Nach drinnen: In ihr Haus, wie in einen Mutterleib haben sich die beiden Schwestern verkrochen. Pech allerdings für die dritte, die jüngste Schwester, die als ewige Zuhörerin herhalten muss, die so in das Ritual der Erinnerung involviert ist, dass ihr ein eigenes Leben unmöglich ist, selbst noch als sich ihr mit Patsy, dem Fischhändler, ebenfalls der Anflug einer Liebesgeschichte bietet. Doch auch der Mann gehört zu dem Reigen der Verletzten von Enda Walsh, unfähig zur Liebe unfähig zur Hinwendung zum anderen, flieht er schließlich aus dem unheimlichen Haus.
Immer wieder erfindet der irische Autor sich klaustrophobische Situationen. In dem Stück Bedbound etwa, das vor drei Jahren auch schon an den Münchner Kammerspielen auf dem Spielplan stand, in deutschsprachiger Erstaufführung, in Bedbound mauerte sich ein Vater mit seiner querschnittsgelähmten Tochter ein, aus Verzweiflung darüber, dass sie sein Erbe nicht antreten konnte. Eine grausame Liebesgeschichte gleichsam auf engstem Raum. Zugleich reden Walshs Figuren immer um ihr Leben, definieren sich über Sprache: Ich rede also bin ich. Und so ist es auch nun in "The New Electric Ballroom" als blicke man direkt in eine Psyche, in der die Verletzungen immer wieder das Wort ergreifen und alles um sich herum zerstören.

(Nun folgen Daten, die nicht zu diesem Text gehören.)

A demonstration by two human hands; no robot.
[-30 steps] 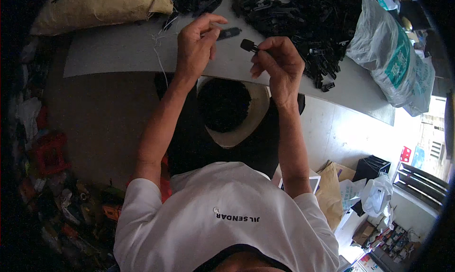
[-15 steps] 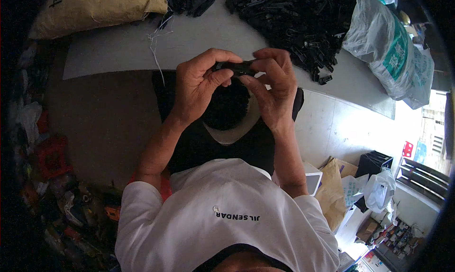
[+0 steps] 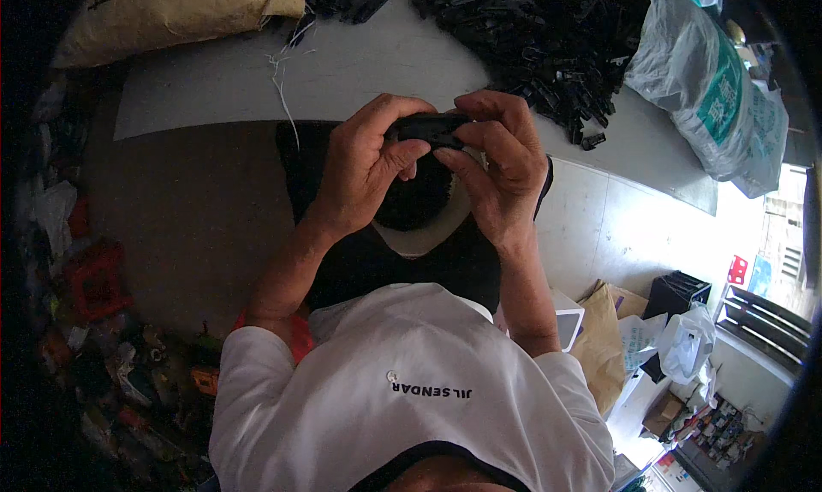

Schon optisch hat Uraufführungsregisseur Stefan Kimmig das in den Münchner Kammerspielen deutlich gemacht, zugleich verschweigt diese ebenso bescheidene wie eindringlich empatisch wirkende Inszenierung in keinem Moment die verzweifelte Komik von "The new electric ballroom". Dass sie zum tragen kommt, ist vor allem den Schauspielerinnen Hildegart Schmahl und Barbara Nüsse zu danken. Ohne ihre Figuren je der Lächerlichkeit preiszugeben, spielen sich die beiden mit großem Mut ebenso an die Erbarmungswürdigkeit ihrer verletzten Figuren heran, wie auch an die Erbarmungswürdigkeit des Alters, das sie mit diesen Figuren teilen. Da malt man sich im täglichen Ritual die Münder rot, legt Rouge und Lidschatten auf, schminkt sich Fratzen, schlüpft mit Stützstrümpfen in Stöckelschuh und in Unterwäsche in die Ballröckchen von damals, die in einer hochaufschießenden Vitrine hängen, die als einziger Lichtblick in den Raum hineinragt. Man merkt diesem Stück und dieser Produktion an, dass hier ein Auftragswerk in enger Zusammenarbeit entstanden ist, die auch die Persönlichkeiten der Schauspieler in die Figuren hat einfließen lassen. Dieses sperrige Werk könnte als Psychogramm und als Schauspielerfest zum Kult werden in München.